This said, and without falling for the far-right propaganda, I wouldn't be surprised if there was some truth to that abuse of influence by the Saudis that are trading oil for religious domination. Something to think about next time you're patiently filling up the large tank of your SUV...

Saturday, October 29, 2011

Ten step forward, one backward

This is what typically happens with technology: This morning, I open up my (Firefox) browser and it starts acting on me with a number of sites. To make a long story short, about half the sites show up in old HTML format and Facebook, my blog and calendar wouldn't open as I expected them to. I looked everywhere, searching for similar problems uncovered by other users, found nothing that could help, rebooted the machine and finally, switched the entire mission over to "Chrome," the Google browser.

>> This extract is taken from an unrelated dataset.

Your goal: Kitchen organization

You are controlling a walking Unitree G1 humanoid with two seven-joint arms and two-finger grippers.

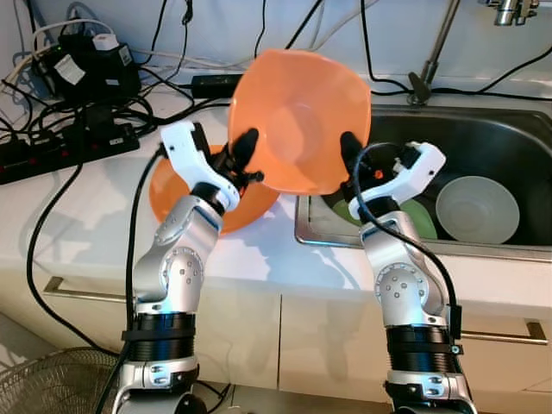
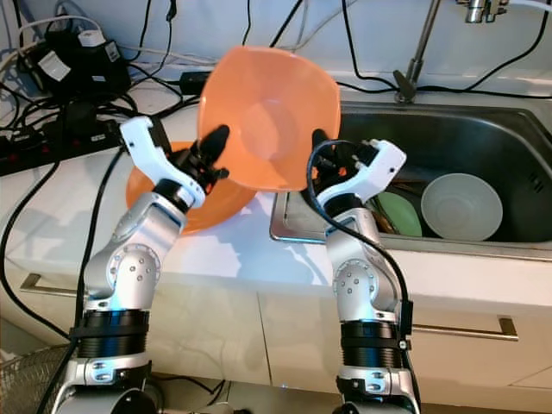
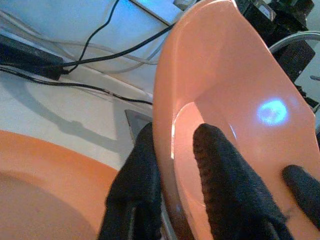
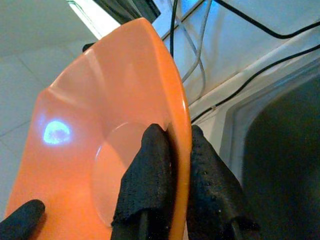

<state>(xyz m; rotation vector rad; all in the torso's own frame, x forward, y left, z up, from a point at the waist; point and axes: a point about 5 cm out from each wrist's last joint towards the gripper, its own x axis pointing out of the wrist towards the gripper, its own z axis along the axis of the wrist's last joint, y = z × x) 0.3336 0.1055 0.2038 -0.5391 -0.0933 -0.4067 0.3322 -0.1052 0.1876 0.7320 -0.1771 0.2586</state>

One hour wasted, a few things learned in the process and life went on. Technology often comes packed with unforeseen frustrations, yet at the end of the day, it's well worth it as it helps us live a little bit closer to that elusive 100% level we all aspire to. So we need to accept that there's somehow, somewhere, a price to pay. I simply need to think more about this counterpart when trouble comes my way!

Friday, October 28, 2011

Middle East reality...

Based on the recent prisoner swaps between Israel and its neighbors, an Israeli soldier is worth 1,000 Palestinian and only 25 Egyptians. The ratio has varied over the past years, so one might wonder if it's now a fixed rate or if it might vary based on market conditions? I hope there is some kind of rule...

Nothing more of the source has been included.